WHAT THE TASK REQUIRES = Look through the entries below and report every line that has "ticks".

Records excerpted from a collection

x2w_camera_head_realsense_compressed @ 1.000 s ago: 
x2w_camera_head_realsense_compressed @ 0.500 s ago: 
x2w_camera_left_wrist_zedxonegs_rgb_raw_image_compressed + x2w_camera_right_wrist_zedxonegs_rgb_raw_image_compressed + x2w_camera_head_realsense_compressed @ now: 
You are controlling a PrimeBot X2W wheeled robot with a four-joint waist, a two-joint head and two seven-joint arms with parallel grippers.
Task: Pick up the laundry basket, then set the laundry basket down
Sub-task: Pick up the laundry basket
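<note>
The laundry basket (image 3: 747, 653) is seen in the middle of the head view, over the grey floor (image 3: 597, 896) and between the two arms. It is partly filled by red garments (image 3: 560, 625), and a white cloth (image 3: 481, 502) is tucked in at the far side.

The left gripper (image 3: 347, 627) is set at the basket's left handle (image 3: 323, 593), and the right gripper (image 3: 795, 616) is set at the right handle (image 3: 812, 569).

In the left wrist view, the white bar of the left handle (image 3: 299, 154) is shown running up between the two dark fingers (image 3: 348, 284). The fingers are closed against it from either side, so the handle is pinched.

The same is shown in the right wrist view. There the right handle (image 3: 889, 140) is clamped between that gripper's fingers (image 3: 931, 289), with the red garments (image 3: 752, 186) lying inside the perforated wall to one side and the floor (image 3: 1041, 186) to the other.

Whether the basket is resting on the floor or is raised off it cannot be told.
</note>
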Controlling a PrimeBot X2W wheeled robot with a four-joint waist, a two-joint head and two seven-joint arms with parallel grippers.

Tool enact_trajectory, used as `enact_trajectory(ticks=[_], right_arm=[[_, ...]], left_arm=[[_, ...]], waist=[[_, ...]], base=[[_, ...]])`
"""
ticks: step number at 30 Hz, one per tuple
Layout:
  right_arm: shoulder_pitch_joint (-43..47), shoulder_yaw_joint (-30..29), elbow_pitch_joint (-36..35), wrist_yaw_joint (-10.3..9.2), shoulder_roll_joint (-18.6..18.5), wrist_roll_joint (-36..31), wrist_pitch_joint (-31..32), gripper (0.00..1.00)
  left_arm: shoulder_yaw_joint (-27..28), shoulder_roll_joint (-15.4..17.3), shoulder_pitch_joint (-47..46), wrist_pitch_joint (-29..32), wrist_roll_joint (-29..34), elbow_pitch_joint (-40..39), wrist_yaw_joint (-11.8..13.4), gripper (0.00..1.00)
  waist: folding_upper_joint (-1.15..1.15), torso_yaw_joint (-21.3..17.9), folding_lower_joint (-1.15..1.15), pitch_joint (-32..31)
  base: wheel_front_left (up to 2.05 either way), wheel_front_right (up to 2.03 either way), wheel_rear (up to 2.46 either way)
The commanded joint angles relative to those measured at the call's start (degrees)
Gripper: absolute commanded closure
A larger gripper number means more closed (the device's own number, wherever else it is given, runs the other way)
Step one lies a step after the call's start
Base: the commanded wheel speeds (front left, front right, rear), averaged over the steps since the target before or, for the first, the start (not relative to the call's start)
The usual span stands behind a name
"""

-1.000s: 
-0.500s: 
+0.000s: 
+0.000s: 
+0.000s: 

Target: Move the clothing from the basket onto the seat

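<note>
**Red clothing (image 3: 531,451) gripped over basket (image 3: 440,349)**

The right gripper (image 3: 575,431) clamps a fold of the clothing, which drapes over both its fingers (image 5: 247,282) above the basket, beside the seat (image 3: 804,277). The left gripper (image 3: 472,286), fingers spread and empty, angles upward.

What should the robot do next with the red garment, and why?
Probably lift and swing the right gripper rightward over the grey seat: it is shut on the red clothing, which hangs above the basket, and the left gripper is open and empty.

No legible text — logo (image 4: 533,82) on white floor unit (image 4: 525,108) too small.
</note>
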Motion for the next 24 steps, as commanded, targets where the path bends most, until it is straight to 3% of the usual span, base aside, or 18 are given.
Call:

THE COMPLETED TASK =
Tool enact_trajectory, used as `enact_trajectory(ticks=[_], right_arm=[[_, ...]], left_arm=[[_, ...]], waist=[[_, ...]], base=[[_, ...]])`
ticks: step number at 30 Hz, one per tuple

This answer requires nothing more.